Christen further teaches:
wherein the correction is made by a data steward. (Fig. 1 and Section 1, Page 152: “When linking two databases, A and B, potentially each record in A should be compared with all records in B. Therefore, the total number of potential record pair comparisons equals |A| × |B|, with | · | denoting the number of records in a database. Similarly, when deduplicating a database, A, the total number of potential record pair comparisons is |A| × (|A| − 1)/2, as each record potentially has to be compared to all others.” teaches linking two databases together and performing record linkage. Record linkage involves deduplication of identical data records in both databases, therefore performing record linkage involves detecting a correction made to two data records from two databases; Section 1, Page 152-153: “It follows that it is possible to automatically select training examples (weight vectors) from the set of all weight vectors that with high likelihood correspond to true matches or true non-matches, and to then train a supervised binary classifier using these training examples as ‘seeds’.” teaches performing automatic record linkage using a machine learning model (data steward), such as a supervised binary classifier)

Regarding Claim 6, 
The combination of Christen and Gschwind teaches: 
The method of claim 1, 

Christen further teaches:
wherein the correction is selected from the group consisting of linking the two data records and unlinking the two data records. (Fig. 1 and Section 1, Page 152: “When linking two databases, A and B, potentially each record in A should be compared with all records in B. Therefore, the total number of potential record pair comparisons equals |A| × |B|, with | · | denoting the number of records in a database. Similarly, when deduplicating a database, A, the total number of potential record pair comparisons is |A| × (|A| − 1)/2, as each record potentially has to be compared to all others.” teaches performing record linkage to link two data records from two databases together)

Regarding Claim 7, 
The combination of Christen and Gschwind teaches: 
The method of claim 1, 

Christen further teaches:
further comprising, determining, by one or more computer processors, a number of common attributes between the two data records is greater than one. (Fig. 2 and Section 1, Page 152: “The two records in a candidate pair are compared using similarity functions applied to selected record attributes (fields). These functions can be as simple as an exact string or a numerical comparison, can take typographical variations into account [11], can be specialised for example for date or time values, or they can be as complex as a distance comparison based on look-up tables of geographic locations (longitudes and latitudes).

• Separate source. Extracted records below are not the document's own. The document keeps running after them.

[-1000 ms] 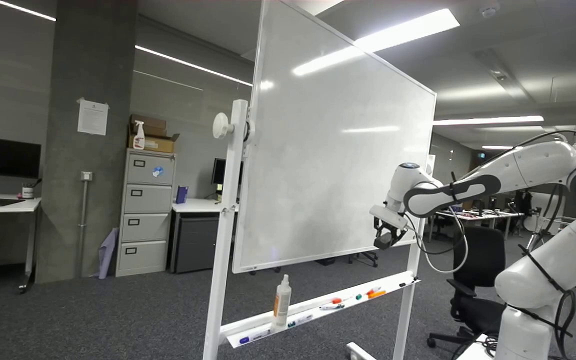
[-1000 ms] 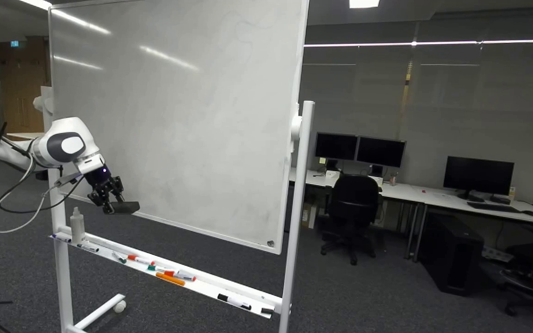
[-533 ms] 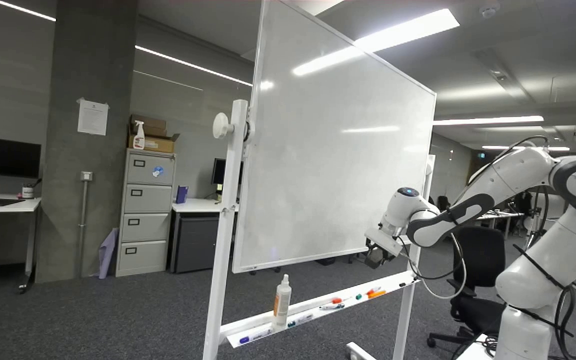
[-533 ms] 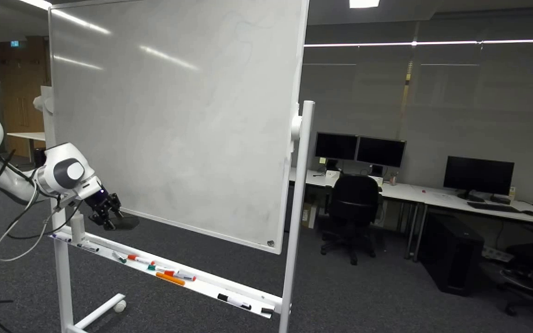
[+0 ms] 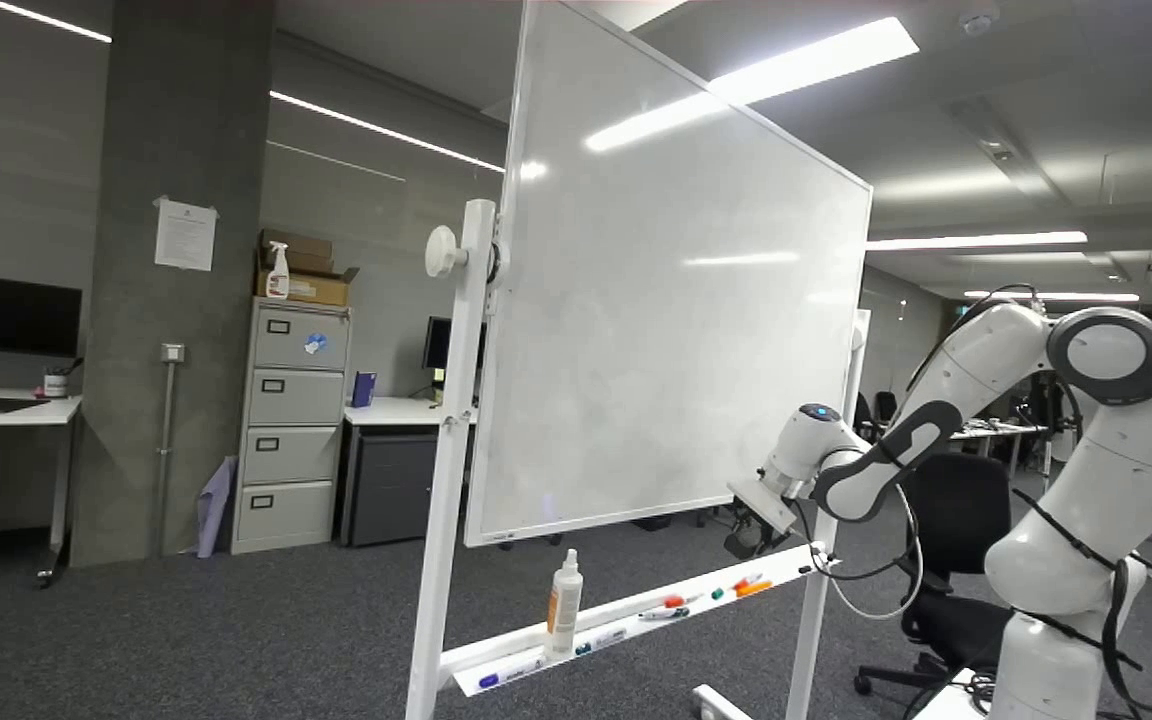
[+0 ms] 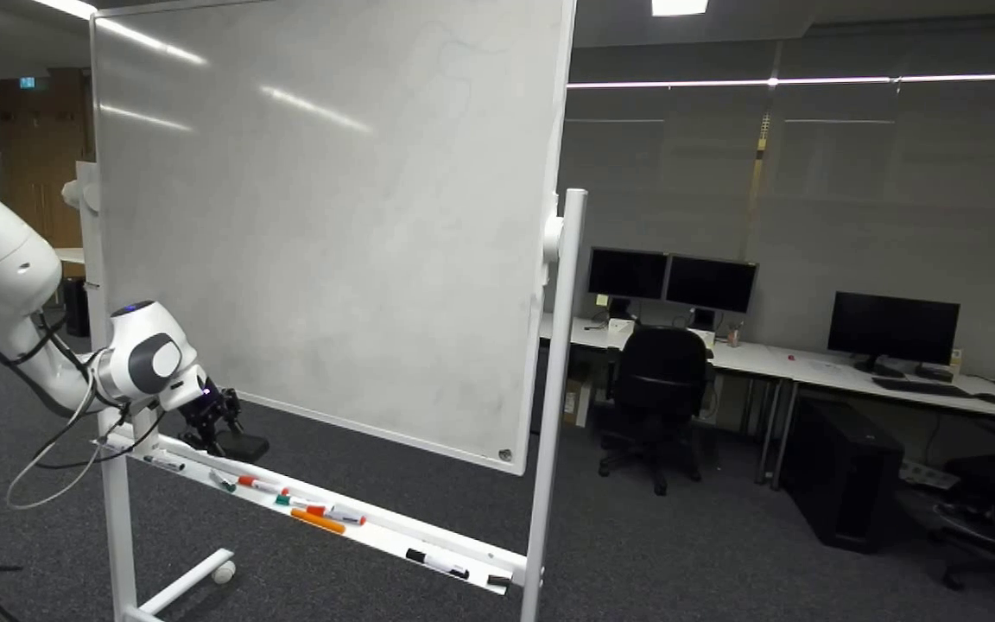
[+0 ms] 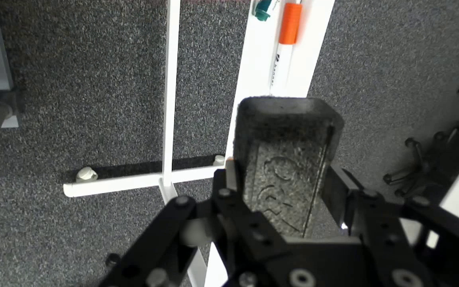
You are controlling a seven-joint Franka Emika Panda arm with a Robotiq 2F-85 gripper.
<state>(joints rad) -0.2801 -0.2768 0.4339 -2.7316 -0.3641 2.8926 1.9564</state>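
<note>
Below the lower edge of the whiteboard (image 6: 333,242), the gripper (image 7: 282,185) pinches a black whiteboard eraser (image 7: 285,155) by its two long sides (a pattern of lines marks the face seen in the wrist view). The eraser hangs near the marker tray (image 6: 381,534), where an orange marker (image 6: 318,520) and a black-capped marker (image 6: 437,564) lie. In an exterior view, a pale spray bottle (image 5: 564,605) stands upright on the tray.
</note>
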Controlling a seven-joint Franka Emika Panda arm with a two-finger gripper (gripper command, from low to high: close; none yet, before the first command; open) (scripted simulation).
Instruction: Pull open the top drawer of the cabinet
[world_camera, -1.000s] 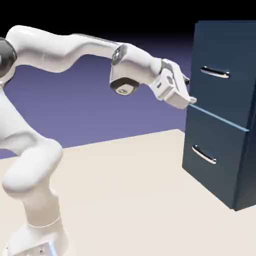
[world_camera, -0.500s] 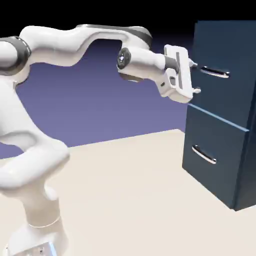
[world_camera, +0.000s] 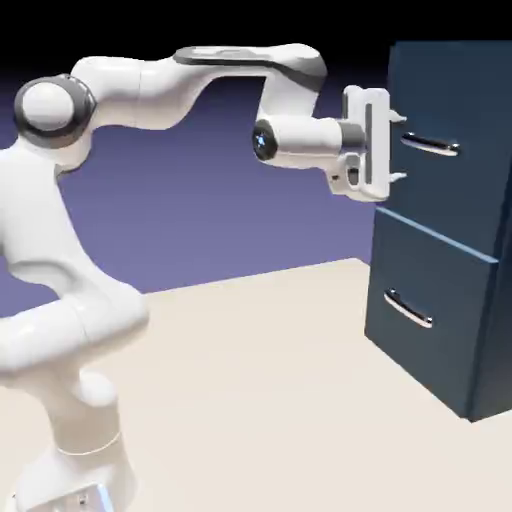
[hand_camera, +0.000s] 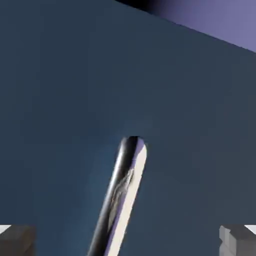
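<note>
The cabinet (world_camera: 440, 330) is a tall dark navy box at the exterior view's right. Its top drawer (world_camera: 455, 190) carries a slim silver bar handle (world_camera: 431, 146). My gripper (world_camera: 397, 149) is level and faces the drawer front, open, with one finger above and one below the handle's left end, close to the front. In the hand view the drawer front (hand_camera: 60, 100) fills the picture. The handle (hand_camera: 121, 196) slants from the middle down to the bottom edge, between the two fingertips (hand_camera: 17, 239). Nothing is gripped.
The lower drawer (world_camera: 430, 330) with its own silver handle (world_camera: 408, 309) sits under a thin lighter seam. The beige table (world_camera: 260, 400) stretches from the cabinet to the robot's base (world_camera: 75, 470). The white arm arches high over the table.
The hand has risen and swung level, from pointing at the seam between the drawers to facing the top drawer's handle. The arm's elbow lifted. The jaws stayed wide.
</note>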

There are also various approaches to learn such similarity functions from training data [3, 11]. Each similarity function returns a numerical matching weight that is usually normalised, such that 1.0 corresponds to exact similarity and 0.0 to total dissimilarity, with attribute values that are somewhat similar having a matching weight somewhere in between 0 and 1. As illustrated in Figure 2, for each compared record pair a weight vector is formed that contains the matching weights calculated for that pair. Using these weight vectors, candidate pairs are classified into matches, non-matches, and possible matches, depending upon the decision model used [9, 15, 17].” teaches comparing two records in a candidate pair by using similarity functions applied to the attributes, in Fig. 2 the weight vector for R1 and R2 shows that Smith, 42, and Main are common attributes with a weight of 1, Christine/Christina and Street/St are similar attributes with weights of 0.9)

Regarding Claim 8,
This claim recites A computer program product comprising: one or more computer readable storage media and program instructions collectively stored on the one or more computer readable storage media, the stored program instructions comprising:…, which performs a plurality of operations as recited by the method of claim 1, and has limitations that are similar to the method of claim 1, thus is rejected with the same rationale applied against claim 1.

Regarding Claim 9,
This claim recites The computer program product of claim 8…, which performs a plurality of operations as recited by the method of claim 2, and has limitations that are similar to the method of claim 2, thus is rejected with the same rationale applied against claim 2.

Regarding Claim 10,
This claim recites The computer program product of claim 9…, which performs a plurality of operations as recited by the method of claim 3, and has limitations that are similar to the method of claim 3, thus is rejected with the same rationale applied against claim 3.

Regarding Claim 12,
This claim recites The computer program product of claim 8…, which performs a plurality of operations as recited by the method of claim 5, and has limitations that are similar to the method of claim 5, thus is rejected with the same rationale applied against claim 5.

Regarding Claim 13,
This claim recites The computer program product of claim 8…, which performs a plurality of operations as recited by the method of claim 6, and has limitations that are similar to the method of claim 6, thus is rejected with the same rationale applied against claim 6.

Regarding Claim 14,
This claim recites The computer program product of claim 8…, which performs a plurality of operations as recited by the method of claim 7, and has limitations that are similar to the method of claim 7, thus is rejected with the same rationale applied against claim 7.

Regarding Claim 15,
This claim recites A computer system comprising: one or more computer processors; one or more computer readable storage media; program instructions collectively stored on the one or more computer readable storage media for execution by at least one of the one or more computer processors, the stored program instructions comprising:…, which performs a plurality of operations as recited by the method of claim 1, and has limitations that are similar to the method of claim 1, thus is rejected with the same rationale applied against claim 1.

Regarding Claim 16,
This claim recites The computer system of claim 15…, which performs a plurality of operations as recited by the method of claim 2, and has limitations that are similar to the method of claim 2, thus is rejected with the same rationale applied against claim 2.

Regarding Claim 17,
This claim recites The computer system of claim 16…, which performs a plurality of operations as recited by the method of claim 3, and has limitations that are similar to the method of claim 3, thus is rejected with the same rationale applied against claim 3.

Regarding Claim 19,
This claim recites The computer system of claim 15…, which performs a plurality of operations as recited by the method of claim 5, and has limitations that are similar to the method of claim 5, thus is rejected with the same rationale applied against claim 5.

Regarding Claim 20,
This claim recites The computer system of claim 15…, which performs a plurality of operations as recited by the method of claim 6, and has limitations that are similar to the method of claim 6, thus is rejected with the same rationale applied against claim 6.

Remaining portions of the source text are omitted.